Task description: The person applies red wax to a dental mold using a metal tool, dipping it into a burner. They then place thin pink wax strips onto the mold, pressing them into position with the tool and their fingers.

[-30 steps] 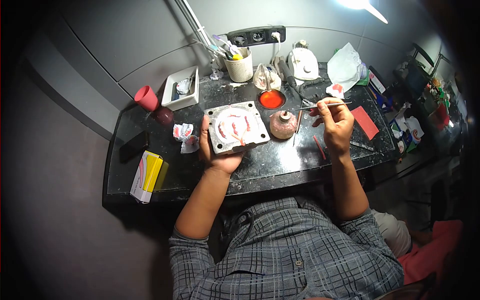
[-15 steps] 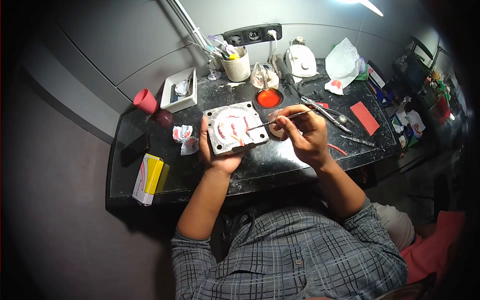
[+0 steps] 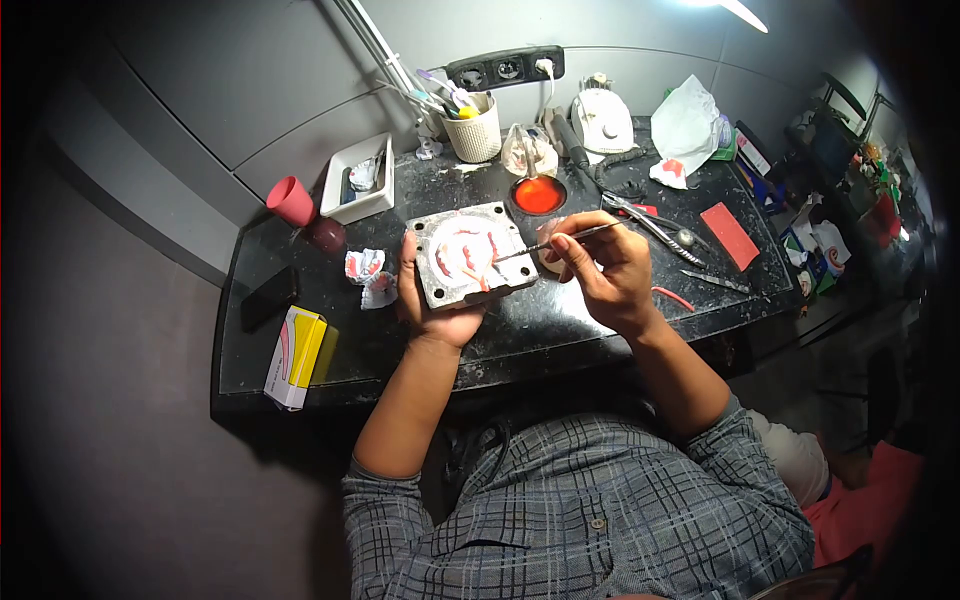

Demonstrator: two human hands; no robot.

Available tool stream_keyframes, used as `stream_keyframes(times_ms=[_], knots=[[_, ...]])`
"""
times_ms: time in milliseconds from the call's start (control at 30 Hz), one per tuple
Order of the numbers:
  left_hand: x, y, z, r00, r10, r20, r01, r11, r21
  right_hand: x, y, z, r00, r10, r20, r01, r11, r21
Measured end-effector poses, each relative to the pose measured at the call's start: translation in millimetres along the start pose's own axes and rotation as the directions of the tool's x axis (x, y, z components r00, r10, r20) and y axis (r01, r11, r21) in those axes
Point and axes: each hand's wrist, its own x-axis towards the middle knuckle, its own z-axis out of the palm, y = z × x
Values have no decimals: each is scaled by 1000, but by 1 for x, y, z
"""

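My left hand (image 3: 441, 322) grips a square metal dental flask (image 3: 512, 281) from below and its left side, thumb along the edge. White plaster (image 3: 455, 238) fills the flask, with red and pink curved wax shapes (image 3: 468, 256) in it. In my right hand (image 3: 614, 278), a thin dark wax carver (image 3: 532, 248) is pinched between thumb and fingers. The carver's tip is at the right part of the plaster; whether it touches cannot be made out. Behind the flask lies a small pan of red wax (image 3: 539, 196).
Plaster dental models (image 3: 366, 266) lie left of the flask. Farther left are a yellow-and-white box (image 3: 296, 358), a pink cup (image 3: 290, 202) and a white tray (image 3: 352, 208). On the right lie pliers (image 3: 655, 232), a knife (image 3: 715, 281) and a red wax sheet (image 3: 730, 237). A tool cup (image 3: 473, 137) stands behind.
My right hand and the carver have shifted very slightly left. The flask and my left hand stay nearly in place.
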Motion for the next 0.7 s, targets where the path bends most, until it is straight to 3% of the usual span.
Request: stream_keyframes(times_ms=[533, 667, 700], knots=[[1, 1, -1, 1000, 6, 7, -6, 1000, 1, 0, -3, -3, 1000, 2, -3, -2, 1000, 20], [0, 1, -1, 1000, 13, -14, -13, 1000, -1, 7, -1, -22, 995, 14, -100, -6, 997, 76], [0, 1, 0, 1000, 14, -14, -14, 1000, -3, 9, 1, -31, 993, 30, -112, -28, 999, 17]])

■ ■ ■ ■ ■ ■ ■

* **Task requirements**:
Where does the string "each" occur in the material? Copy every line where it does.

* **Answer to the exercise**:
Measured end-effector poses, each relative to the pose measured at the call's start: translation in millimetres along the start pose's own axes and rotation as the directions of the tool's x axis (x, y, z components r00, r10, r20) and y axis (r01, r11, r21) in those axes
Point and axes: each hand's wrist, its own x-axis towards the middle knuckle, its own z-axis out of the palm, y = z × x
Values have no decimals: each is scaled by 1000, but by 1 for x, y, z

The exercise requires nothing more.